We are running the following setup
Approx 140 seat contact center-
IPCC Enterprise 7.1.5-
System PG's, duplexed for DR -
IPIVR 4.5(2)SR02ES09_Build092, again, split for DR-
Nuance ASR (split for DR)-
Call Manager 5.1.3 (1 pub, 6 subs: pub, sub 1,3,5 located at site A, subs 2,4,6 located at DR site B.)-
We went "live" on 9/17/07. Since go live, we have had multiple tac cases, where we appear to have heartbeat issues with the PG's. We are connected to our DR location, via a DWDM connection using optical. It's our own fiber stretched between the 10 mile location.
EVERYTHING we run, as a company, is load balanced between both sites. We have NEVER shown a network latency of greater than 1ms. Yet, every 3-4 weeks, we seem to have the PG's get out of sync(?), and logging will inevitably show that they missed heartbeats.
This has been our longest standing issue, and we've never really gotten down to the bottom of it. The first handful of TAC cases, resulted in ES patches, which seem ( and I use this term, because it has always come back) to handle the situation at the time. I honestly can't say for sure if the patch is what took care of the problem, or recycling the PG's took care of the problem.

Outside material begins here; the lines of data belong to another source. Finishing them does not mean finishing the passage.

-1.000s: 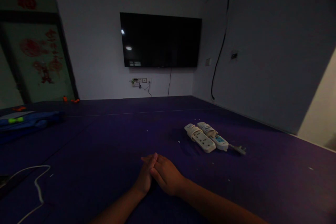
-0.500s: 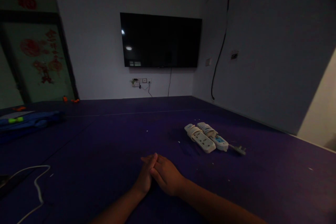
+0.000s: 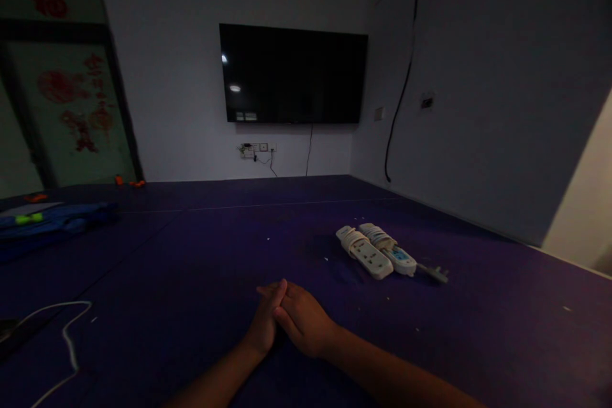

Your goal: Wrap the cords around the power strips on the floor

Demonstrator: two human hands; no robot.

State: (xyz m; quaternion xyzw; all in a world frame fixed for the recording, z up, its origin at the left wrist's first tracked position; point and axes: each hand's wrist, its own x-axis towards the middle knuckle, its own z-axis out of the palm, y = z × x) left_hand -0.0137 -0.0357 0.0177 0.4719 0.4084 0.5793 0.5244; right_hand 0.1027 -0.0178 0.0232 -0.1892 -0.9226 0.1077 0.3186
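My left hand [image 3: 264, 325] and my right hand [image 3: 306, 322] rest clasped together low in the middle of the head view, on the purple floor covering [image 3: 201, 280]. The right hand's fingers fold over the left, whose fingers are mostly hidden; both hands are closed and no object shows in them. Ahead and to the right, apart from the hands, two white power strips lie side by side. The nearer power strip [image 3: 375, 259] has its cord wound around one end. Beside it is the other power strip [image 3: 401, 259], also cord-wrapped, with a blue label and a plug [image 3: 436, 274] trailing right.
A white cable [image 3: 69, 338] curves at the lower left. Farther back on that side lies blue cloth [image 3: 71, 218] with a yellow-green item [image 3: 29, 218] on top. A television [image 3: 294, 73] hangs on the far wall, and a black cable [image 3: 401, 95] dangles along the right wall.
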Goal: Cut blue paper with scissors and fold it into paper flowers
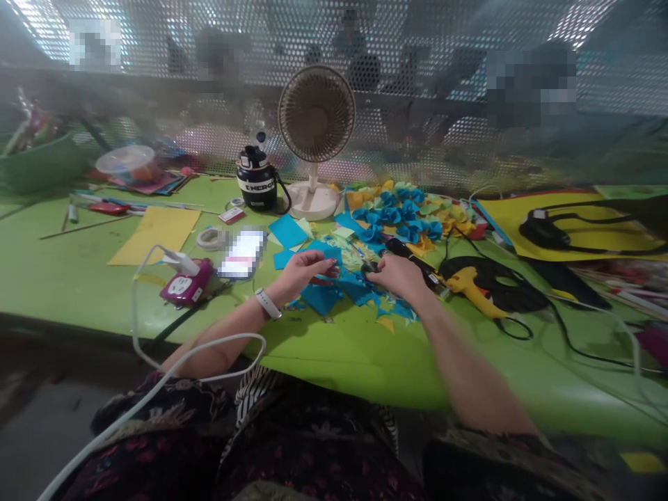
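Here we are at a long green table (334,355), and the left hand (305,273) is lying half-open, its fingertips (330,265) resting on a scatter of cut blue paper pieces (321,298). I cannot tell whether it is pinching anything. The right hand (399,275) is curling closed around a slim black tool (413,257), though its exact kind is hard to make out from here. The blue pieces are sitting right under both hands, near the middle of the table, and they're looking thin and light, probably soft and quick to slide or crease. A free edge or corner, pinched between finger and thumb, looks like the best place to take hold.

Just beyond them, a heap of blue and yellow paper flowers (396,216) is spreading across the table, and a yellow hot-glue gun (472,292) is lying to the right, trailing its black cord. Over on the left, a magenta power socket (185,282) is sitting near a roll of white masking tape (211,238) and a yellow paper sheet (155,235) — and a cream desk fan (316,115) is standing at the back.
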A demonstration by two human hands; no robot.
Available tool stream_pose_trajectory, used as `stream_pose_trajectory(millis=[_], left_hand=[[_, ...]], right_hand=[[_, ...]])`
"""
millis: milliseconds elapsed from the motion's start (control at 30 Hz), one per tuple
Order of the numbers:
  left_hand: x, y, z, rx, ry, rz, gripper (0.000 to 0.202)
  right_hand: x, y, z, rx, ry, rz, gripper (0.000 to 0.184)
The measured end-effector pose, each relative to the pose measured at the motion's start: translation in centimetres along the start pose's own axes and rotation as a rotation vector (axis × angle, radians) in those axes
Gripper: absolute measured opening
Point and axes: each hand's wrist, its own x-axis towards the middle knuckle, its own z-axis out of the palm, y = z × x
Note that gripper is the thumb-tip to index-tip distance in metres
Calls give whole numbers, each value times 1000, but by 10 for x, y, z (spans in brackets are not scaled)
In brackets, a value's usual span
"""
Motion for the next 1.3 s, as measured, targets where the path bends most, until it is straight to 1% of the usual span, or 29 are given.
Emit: stream_pose_trajectory(millis=[133, 333, 467, 600, 700, 800, 900, 1000, 1067, 1133, 1200, 1300], left_hand=[[2, -2, -2, -27, 13, -3, 36], [1, 0, -2, -33, 3, -7, 36], [0, 2, -1, -30, 7, 0, 37], [0, 2, 0, -39, 22, 12, 36], [0, 2, -1, -45, 42, 14, 35], [1, 2, -2, -50, 60, 23, 34], [1, 3, -2, -69, 61, 36, 35], [0, 4, -1, -94, 63, 51, 38], [-1, 6, 0, -111, 60, 64, 40], [-1, 7, 0, -131, 61, 76, 41], [-2, 7, 1, -150, 73, 83, 42], [-1, 7, 0, -178, 94, 102, 43]], right_hand=[[-1, 5, -2, 7, 15, 10, 17], [-1, 6, 1, 20, 3, 13, 31], [-3, 6, -1, 59, 42, 24, 35], [-2, 14, -6, 204, 73, 62, 33], [1, 23, -7, 390, 78, 57, 28], [2, 25, -8, 699, 9, 38, 21], [-4, 17, -13, 1002, -114, 46, 21], [-15, 3, -20, 1174, -244, -8, 24], [-22, -5, -23, 1232, -305, -72, 28], [-28, -11, -23, 1243, -316, -123, 34], [-31, -15, -20, 1224, -313, -144, 39], [-33, -22, -15, 1167, -312, -135, 48]])
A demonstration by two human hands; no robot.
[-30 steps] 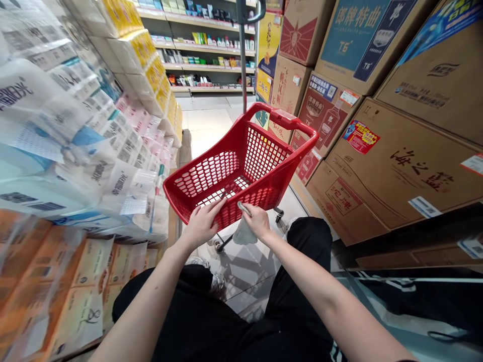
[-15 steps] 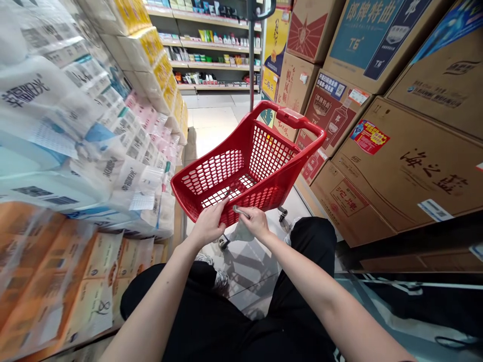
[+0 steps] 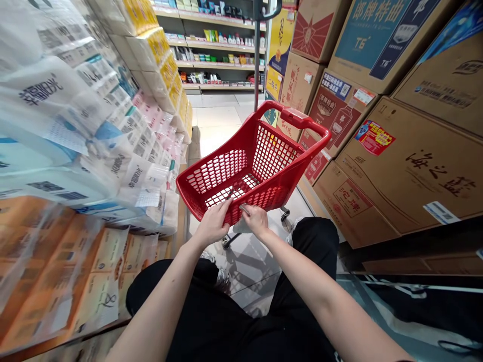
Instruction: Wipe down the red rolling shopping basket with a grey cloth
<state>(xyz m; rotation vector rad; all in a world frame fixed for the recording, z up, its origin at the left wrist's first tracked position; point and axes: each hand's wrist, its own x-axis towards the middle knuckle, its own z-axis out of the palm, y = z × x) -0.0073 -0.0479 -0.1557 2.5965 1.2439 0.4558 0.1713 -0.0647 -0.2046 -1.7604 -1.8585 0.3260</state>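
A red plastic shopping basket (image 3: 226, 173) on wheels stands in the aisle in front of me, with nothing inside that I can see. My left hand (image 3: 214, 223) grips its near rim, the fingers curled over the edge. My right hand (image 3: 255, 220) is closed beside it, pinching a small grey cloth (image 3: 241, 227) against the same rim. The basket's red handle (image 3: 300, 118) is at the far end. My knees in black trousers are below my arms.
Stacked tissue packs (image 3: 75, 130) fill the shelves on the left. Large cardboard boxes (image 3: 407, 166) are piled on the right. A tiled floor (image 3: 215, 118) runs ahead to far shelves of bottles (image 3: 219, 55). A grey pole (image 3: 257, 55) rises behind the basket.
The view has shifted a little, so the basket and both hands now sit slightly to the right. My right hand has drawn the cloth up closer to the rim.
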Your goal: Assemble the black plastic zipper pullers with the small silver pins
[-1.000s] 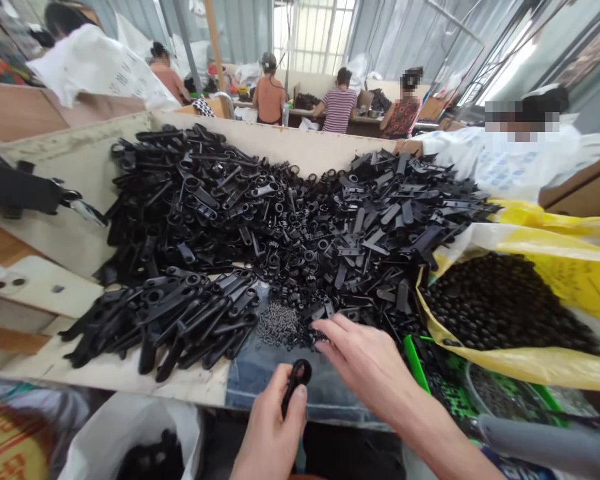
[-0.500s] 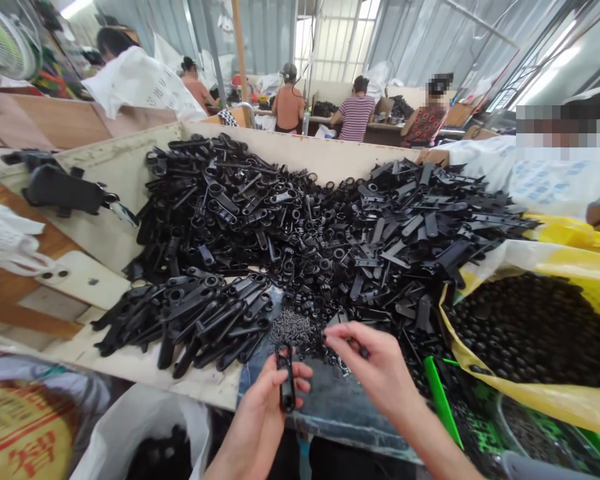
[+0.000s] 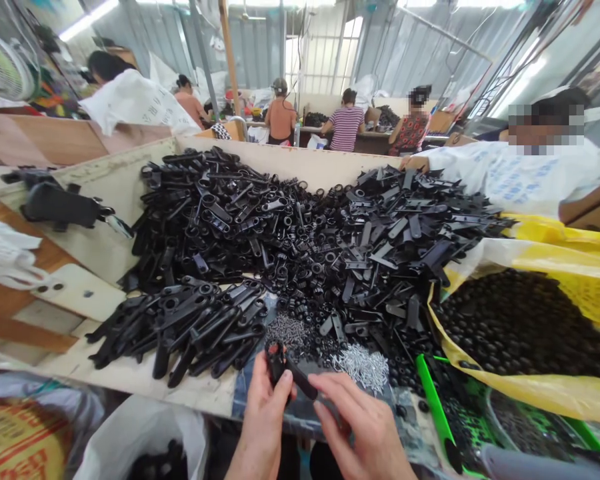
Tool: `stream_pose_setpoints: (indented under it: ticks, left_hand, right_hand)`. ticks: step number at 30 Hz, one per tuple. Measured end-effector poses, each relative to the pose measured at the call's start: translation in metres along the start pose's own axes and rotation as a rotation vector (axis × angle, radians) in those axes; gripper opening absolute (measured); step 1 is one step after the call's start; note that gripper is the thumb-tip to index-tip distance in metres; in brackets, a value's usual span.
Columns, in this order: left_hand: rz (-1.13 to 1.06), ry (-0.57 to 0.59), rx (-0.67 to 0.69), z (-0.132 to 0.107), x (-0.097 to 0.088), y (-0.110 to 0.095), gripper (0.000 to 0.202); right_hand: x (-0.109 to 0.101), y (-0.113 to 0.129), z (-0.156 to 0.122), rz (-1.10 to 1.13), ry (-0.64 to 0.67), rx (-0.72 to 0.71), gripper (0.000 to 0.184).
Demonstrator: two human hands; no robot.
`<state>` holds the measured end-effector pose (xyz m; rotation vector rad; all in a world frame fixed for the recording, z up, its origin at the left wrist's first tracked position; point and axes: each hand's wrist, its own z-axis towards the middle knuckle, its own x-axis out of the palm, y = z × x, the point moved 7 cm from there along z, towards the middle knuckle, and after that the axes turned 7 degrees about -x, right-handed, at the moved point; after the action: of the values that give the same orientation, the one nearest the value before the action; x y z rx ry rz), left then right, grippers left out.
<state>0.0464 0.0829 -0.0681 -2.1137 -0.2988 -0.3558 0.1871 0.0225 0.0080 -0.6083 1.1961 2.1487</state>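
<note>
My left hand [image 3: 266, 413] is closed around a long black plastic part [image 3: 276, 365], its ringed end pointing away from me. A flat black plastic strip [image 3: 303, 381] slants from this part toward my right hand [image 3: 363, 420], whose thumb and fingertips pinch its near end. Whether the strip is joined to the part cannot be made out. Just beyond my hands lie a heap of small grey pieces [image 3: 287, 329] and a pile of silvery screws [image 3: 363, 368]. Rows of similar long black parts [image 3: 200, 327] lie to the left.
Large piles of black ringed parts [image 3: 215, 200] and flat black strips [image 3: 405, 220] fill the bin. A yellow-edged sack [image 3: 540, 393] of round black pieces and a green tray [image 3: 433, 400] stand right. A phone [image 3: 83, 291] lies left. Several people work beyond.
My right hand has come down and closer to my left, now with the flat strip between its fingers. My left hand has tilted the long part. The screw pile is uncovered.
</note>
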Motion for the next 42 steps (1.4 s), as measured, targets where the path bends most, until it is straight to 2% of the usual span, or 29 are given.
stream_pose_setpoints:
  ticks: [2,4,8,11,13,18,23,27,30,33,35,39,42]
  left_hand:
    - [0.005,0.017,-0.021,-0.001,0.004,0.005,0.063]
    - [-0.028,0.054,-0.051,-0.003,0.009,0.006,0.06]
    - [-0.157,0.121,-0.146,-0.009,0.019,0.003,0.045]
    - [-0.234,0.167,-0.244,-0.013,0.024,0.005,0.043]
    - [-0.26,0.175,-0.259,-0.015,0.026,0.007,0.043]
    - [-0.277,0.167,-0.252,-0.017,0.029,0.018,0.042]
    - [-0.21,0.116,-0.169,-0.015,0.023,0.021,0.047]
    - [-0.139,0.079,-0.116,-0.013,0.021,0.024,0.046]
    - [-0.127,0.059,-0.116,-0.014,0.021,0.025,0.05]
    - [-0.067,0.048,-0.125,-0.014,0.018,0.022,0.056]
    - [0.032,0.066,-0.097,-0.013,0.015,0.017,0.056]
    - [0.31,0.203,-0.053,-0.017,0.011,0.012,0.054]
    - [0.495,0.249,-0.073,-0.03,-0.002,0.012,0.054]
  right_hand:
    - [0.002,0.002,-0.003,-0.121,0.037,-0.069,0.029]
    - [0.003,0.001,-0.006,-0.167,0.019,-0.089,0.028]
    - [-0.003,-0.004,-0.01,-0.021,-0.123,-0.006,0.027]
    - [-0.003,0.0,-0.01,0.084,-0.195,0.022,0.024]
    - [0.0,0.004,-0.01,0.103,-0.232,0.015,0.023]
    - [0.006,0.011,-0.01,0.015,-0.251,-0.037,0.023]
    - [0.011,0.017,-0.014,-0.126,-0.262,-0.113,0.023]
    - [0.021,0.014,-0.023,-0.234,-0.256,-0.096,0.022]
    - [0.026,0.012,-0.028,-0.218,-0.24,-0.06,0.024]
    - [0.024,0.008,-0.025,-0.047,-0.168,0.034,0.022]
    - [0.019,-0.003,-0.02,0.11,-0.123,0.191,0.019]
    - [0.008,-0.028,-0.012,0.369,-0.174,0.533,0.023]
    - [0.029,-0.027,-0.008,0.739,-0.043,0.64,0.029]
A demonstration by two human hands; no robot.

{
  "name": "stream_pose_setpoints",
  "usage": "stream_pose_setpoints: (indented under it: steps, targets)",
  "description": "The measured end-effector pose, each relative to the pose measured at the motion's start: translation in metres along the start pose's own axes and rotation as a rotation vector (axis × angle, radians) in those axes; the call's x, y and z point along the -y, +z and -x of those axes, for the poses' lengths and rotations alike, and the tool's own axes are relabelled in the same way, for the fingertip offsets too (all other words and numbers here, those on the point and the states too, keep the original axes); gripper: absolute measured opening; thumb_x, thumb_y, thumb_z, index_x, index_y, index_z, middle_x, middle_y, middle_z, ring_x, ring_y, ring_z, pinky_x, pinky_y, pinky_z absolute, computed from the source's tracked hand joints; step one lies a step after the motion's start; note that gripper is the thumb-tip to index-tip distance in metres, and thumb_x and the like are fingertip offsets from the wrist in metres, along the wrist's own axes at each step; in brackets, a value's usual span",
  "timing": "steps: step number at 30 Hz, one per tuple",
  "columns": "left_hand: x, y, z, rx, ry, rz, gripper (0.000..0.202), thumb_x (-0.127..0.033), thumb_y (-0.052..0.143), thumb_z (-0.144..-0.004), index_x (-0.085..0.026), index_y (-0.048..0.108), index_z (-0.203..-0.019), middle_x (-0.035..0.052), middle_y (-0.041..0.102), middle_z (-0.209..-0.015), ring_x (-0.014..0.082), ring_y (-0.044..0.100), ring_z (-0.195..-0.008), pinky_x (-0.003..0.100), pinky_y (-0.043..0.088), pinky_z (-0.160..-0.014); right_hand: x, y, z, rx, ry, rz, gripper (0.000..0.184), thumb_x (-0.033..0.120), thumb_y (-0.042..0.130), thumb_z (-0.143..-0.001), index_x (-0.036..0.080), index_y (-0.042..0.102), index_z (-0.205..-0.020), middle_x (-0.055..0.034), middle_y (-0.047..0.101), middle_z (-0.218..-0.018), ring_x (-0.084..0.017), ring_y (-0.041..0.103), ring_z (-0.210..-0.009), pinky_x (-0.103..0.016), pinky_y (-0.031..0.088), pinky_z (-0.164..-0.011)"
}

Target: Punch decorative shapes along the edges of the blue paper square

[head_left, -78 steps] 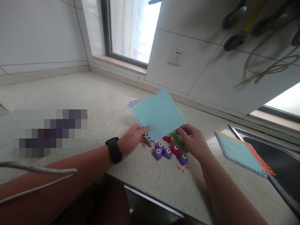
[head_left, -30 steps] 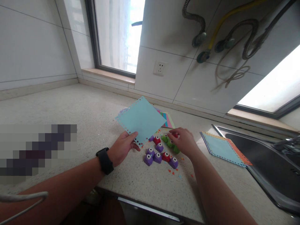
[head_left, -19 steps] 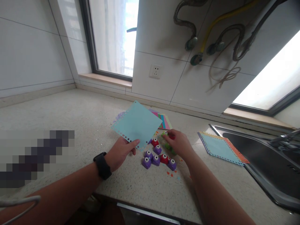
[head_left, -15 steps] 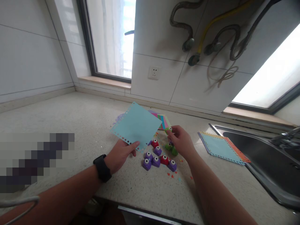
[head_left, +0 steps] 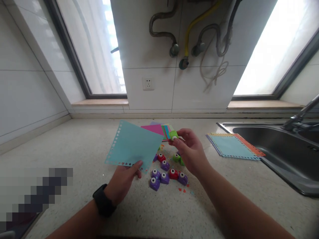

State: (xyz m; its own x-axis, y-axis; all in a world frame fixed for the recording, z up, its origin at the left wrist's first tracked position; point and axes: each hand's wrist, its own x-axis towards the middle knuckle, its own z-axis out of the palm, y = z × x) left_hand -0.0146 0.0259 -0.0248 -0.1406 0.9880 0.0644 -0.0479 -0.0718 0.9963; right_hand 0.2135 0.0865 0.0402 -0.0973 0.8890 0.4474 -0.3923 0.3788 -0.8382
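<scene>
A light blue sheet of paper [head_left: 136, 142], with small shapes punched along its left and lower edges, is pinched at its lower edge by my left hand [head_left: 127, 179]. My right hand [head_left: 190, 149] grips a green craft punch [head_left: 173, 135] just off the sheet's right corner, the two apart. Below lie several purple craft punches [head_left: 164, 178] and red craft punches [head_left: 173, 174]. More green craft punches [head_left: 177, 158] sit partly hidden behind my right hand. Little punched paper bits [head_left: 183, 190] are scattered around them.
Coloured paper [head_left: 153, 128] lies behind the held sheet. A stack of punched sheets [head_left: 231, 146] rests to the right, beside the metal sink [head_left: 261, 142] and its faucet [head_left: 294, 121]. The back wall carries a socket [head_left: 148, 83] and hoses [head_left: 163, 33].
The camera view has levelled and shifted. My left hand has tilted the blue sheet, and my right hand has raised and turned the green craft punch.
</scene>
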Motion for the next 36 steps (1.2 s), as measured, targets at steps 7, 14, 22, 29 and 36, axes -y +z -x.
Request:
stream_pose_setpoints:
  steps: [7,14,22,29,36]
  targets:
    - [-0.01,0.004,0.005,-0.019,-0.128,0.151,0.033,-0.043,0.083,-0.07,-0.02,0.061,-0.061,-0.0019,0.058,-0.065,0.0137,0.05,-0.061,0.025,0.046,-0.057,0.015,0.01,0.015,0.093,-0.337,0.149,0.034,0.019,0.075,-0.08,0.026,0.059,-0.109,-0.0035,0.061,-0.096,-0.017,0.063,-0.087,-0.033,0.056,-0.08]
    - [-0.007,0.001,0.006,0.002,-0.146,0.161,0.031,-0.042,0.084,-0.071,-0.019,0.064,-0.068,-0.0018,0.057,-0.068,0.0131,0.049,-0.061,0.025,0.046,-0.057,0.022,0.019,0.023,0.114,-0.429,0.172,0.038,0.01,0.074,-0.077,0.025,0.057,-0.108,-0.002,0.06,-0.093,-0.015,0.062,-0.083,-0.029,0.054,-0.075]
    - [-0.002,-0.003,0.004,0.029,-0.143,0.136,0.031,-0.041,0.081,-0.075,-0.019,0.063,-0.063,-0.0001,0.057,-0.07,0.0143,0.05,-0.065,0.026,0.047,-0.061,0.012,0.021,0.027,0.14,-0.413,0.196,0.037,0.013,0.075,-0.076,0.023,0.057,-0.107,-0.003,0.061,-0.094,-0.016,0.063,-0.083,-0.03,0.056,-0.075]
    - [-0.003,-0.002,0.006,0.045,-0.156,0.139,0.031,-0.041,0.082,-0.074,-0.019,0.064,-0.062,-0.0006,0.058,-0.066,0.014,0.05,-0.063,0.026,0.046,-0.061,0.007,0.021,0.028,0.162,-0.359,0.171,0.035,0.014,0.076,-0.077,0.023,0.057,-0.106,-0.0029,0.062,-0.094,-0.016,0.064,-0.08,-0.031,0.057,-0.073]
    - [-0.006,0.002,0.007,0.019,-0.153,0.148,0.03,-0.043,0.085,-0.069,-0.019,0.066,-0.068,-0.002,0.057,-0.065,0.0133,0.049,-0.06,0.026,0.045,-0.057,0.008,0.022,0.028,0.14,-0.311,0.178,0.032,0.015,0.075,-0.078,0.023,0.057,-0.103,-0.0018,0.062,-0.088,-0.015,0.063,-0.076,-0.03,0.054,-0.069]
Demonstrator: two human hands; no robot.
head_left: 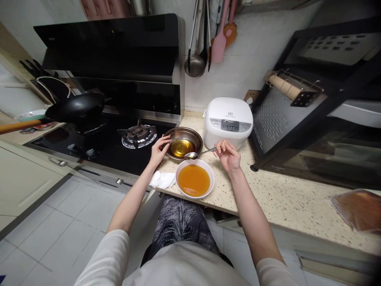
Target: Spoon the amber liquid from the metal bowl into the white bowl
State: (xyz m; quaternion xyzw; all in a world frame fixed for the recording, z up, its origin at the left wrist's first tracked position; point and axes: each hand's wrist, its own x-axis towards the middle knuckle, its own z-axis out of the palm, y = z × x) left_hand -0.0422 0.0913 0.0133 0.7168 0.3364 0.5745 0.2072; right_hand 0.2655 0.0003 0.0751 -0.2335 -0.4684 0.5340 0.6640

Yes, I agree that the patches took care of issues that probably would have crept up - but the fact that we continually keep going down the same path is just eating at me. And this is where our business users feel the pain, and their interpretation of our new phone system is less than stellar. (I'm being kind, for the terms that have been used.) I KNOW this is a good system, but I don't think we've truly hit on what has caused our heartbeat issues. And of course, when those PG's have an issue, the effect is dramatic for our contact centers.
Okay, and here's one more thing I found while digging around. We're running McAfee on those PG's... It's blocking IRC ports - which in our log shows a blocked IRC attempt, but it was the IP that the heartbeat rides on!! Now, I can't pinpoint it to exact times of heartbeat failures, but I can't imagine that this is a good thing.... !!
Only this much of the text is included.